President Lula will face various challenges in the upcoming years. First, investigations into the corruption scandals are still ongoing. If these investigations ever focus in on the executive branch, he will have great difficulty in maintaining his positive image. The second challenge consists of boosting economic growth rates. During the run-off campaign, Lula promised to bring economic growth rates up to 5% or more annually after 2007. Five percent is considered the minimum rate necessary to further improve Brazil’s welfare system, fund the government apparatus and service debt without increasing taxes. On 22 January 2007, the government launched a package to accelerate growth called the Programa de Aceleração do Crescimento 2007 – 2010 (PAC). The measures introduced by the PAC aim to increase growth to 4.5% in 2007 and then 5% for the rest of President Lula’s four-year term. The PAC calls for the government to invest $236.6 billion over the next four years. The government will provide about 10% of the total PAC commitment. The rest of the money will come from state-owned companies and the private sector. The government target for infrastructural development includes improving 42,000 km of roads, and 10,000 km of railways, enlarging 12 ports and 20 airports, and building 13,800 km of high-voltage electricity transmission lines. Besides this, the gas transport business will be opened up to private sector companies. Furthermore, the government promised to cut as much as $3.1 billion in taxes in 2007 and a further $5.34 billion in 2008. These tax cuts are intended to prompt the private sector investment in essential infrastructure and boost economic growth. The PAC proposal was scheduled to be voted on in March 2007, but because the opposition has been able to delay this process, it is still pending.

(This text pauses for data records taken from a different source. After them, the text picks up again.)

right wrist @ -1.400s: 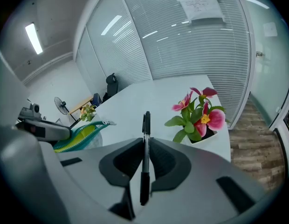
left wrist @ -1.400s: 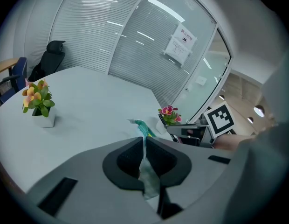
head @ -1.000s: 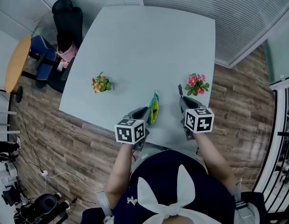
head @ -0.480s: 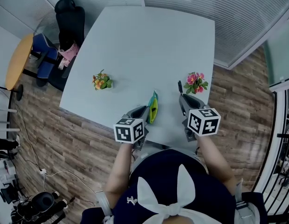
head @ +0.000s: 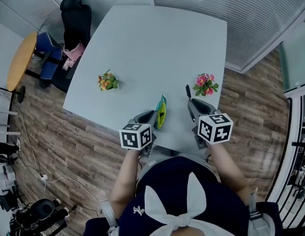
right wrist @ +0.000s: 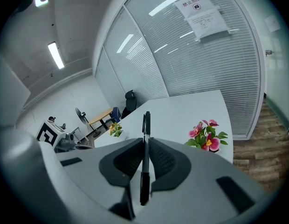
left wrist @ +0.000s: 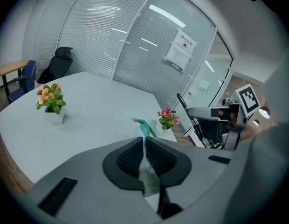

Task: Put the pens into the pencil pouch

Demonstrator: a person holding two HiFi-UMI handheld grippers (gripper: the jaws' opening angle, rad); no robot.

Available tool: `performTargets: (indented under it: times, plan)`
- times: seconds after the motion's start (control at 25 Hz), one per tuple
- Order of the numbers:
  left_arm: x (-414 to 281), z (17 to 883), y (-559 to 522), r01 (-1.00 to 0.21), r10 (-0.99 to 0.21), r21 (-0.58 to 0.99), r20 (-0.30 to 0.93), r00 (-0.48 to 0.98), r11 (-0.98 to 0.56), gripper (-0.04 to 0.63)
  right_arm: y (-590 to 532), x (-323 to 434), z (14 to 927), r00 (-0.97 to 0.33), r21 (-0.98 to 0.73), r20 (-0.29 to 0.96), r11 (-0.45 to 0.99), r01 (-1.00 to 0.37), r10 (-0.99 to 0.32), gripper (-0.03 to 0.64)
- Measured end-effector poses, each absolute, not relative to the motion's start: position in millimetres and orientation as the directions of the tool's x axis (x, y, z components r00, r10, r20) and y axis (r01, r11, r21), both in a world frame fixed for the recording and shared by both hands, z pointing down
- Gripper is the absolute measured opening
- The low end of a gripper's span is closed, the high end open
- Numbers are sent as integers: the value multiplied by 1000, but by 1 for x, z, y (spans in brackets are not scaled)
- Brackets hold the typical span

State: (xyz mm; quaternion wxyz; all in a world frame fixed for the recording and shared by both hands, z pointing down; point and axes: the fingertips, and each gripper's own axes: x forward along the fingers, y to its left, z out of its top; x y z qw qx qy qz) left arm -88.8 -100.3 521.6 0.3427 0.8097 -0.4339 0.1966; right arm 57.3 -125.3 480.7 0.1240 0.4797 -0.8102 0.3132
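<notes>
Lifted slightly since a second ago, the pen (right wrist: 145, 125) stands clamped in the right gripper's (right wrist: 145, 144) closed jaws, over the table (head: 152, 43) beside the pink plant (head: 205, 85). The pouch (head: 162, 113) is pinched by its edge in the left gripper (left wrist: 143, 146), just left of the pen, over the table's near edge.

The step in hand, I judge, is bringing the pen across to the pouch. Next its tip must find the pouch mouth, which may not be open; no view shows it plainly.

A notice (right wrist: 200, 10) on the glass wall carries print too small to read.
</notes>
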Motion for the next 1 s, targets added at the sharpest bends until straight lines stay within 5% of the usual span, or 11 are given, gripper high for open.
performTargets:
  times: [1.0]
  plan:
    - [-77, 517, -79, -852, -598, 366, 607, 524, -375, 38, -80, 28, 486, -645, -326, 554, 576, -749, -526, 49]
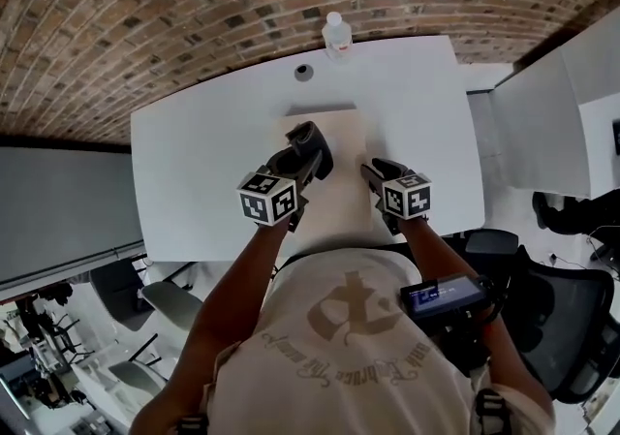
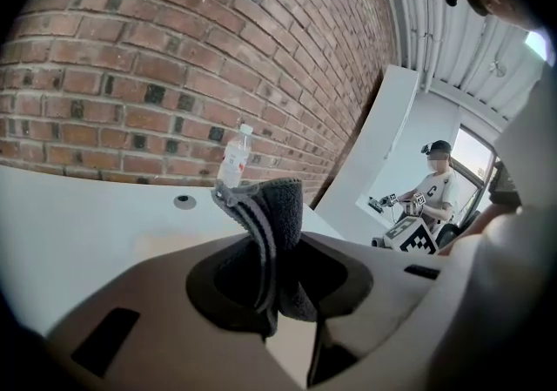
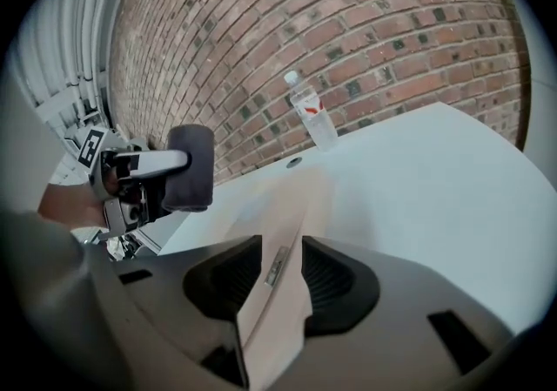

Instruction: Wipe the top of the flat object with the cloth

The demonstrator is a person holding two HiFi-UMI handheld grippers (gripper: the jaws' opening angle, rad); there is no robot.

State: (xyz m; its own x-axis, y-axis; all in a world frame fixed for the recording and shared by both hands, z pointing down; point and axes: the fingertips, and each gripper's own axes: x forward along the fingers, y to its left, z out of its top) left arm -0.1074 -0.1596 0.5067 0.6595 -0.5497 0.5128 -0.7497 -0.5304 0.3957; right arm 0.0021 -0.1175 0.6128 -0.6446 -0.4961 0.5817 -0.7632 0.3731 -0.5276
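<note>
Left gripper (image 2: 270, 289) is clamped on the cloth (image 2: 271, 219), a dark grey fuzzy rag with a stitched hem, sticking up out of the jaws. Right gripper (image 3: 274, 280) has its jaws wide, and the near edge of the flat board (image 3: 283, 215) sits between them with the pads not squeezing it. The board's a plain pale tan slab, lying on the white table (image 1: 194, 162) right under both grippers. The water bottle (image 3: 312, 115) at the far edge by the brick wall (image 3: 365, 23) has a red-and-white label, print too small to read.
</note>
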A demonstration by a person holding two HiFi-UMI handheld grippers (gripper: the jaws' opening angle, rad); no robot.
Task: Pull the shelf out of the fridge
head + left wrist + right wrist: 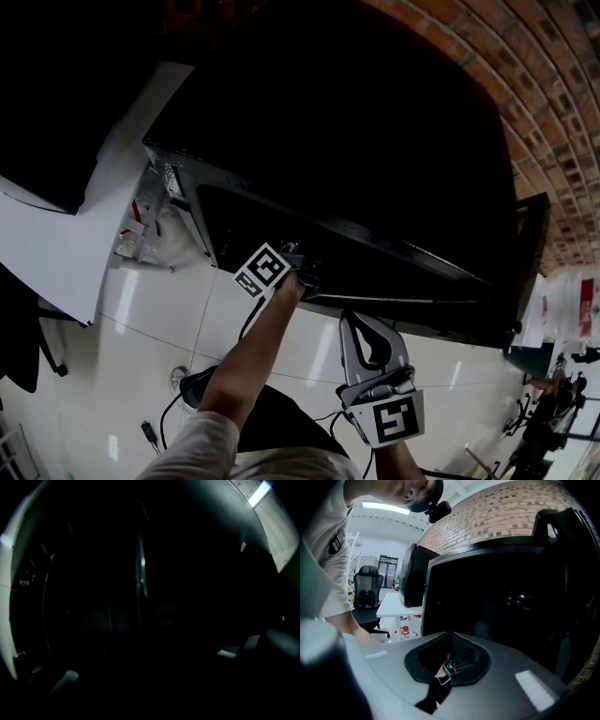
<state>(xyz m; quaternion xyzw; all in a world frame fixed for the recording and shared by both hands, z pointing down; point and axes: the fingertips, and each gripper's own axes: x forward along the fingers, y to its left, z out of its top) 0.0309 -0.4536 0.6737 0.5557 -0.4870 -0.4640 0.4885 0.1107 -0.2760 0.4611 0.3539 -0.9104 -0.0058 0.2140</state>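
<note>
A white bench (pixel 58 251) is seen to the left of the left tongs (pixel 305 278), with pale floor tiles (pixel 159 309) below it. The left tongs are held out on a bare forearm (pixel 251 349) and are pushed into the dark opening of the black fridge (pixel 375 141), their marker cube (pixel 262 270) staying just outside its lower edge. In the left gripper view the left tongs (pixel 147 664) are shown open, their two pale tips set well apart; only darkness can be made out between them. A few thin faint lines (pixel 45 597) are seen ahead in the fridge interior, but the shelf itself cannot be told for certain. The right tongs (pixel 354 319) are held to the right of the left ones, outside the fridge and just short of its front edge. In the right gripper view the right tongs (pixel 452 637) are closed on nothing, and a brick wall (pixel 511 513) is seen above the fridge (pixel 487 597).
</note>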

A third challenge for Lula’s government is the realization of the past-due political reform to make Brazilian politics more transparent and accountable. Brazil’s fragmented party system and the lack of constitutional tools to force politicians to obey party directives are the main reasons why it is so difficult for the executive to pass legislation in Congress. Moreover, the confusion surrounding campaign financing rules significantly increases corruption in Brazil.

A fourth challenge will be to contain the increasing violence in the country. President Lula’s inauguration for a second term on 1 January was overshadowed by a recurrence of violence by drug gangs in Rio de Janeiro, resulting in 25 deaths. Lula declared the attacks acts of terrorism and promised that his government would combat violence with a strong policy and with the firm hand of the Brazilian state. But he has yet to present a comprehensive concept to fights not only the symptoms but also the causes of this violence.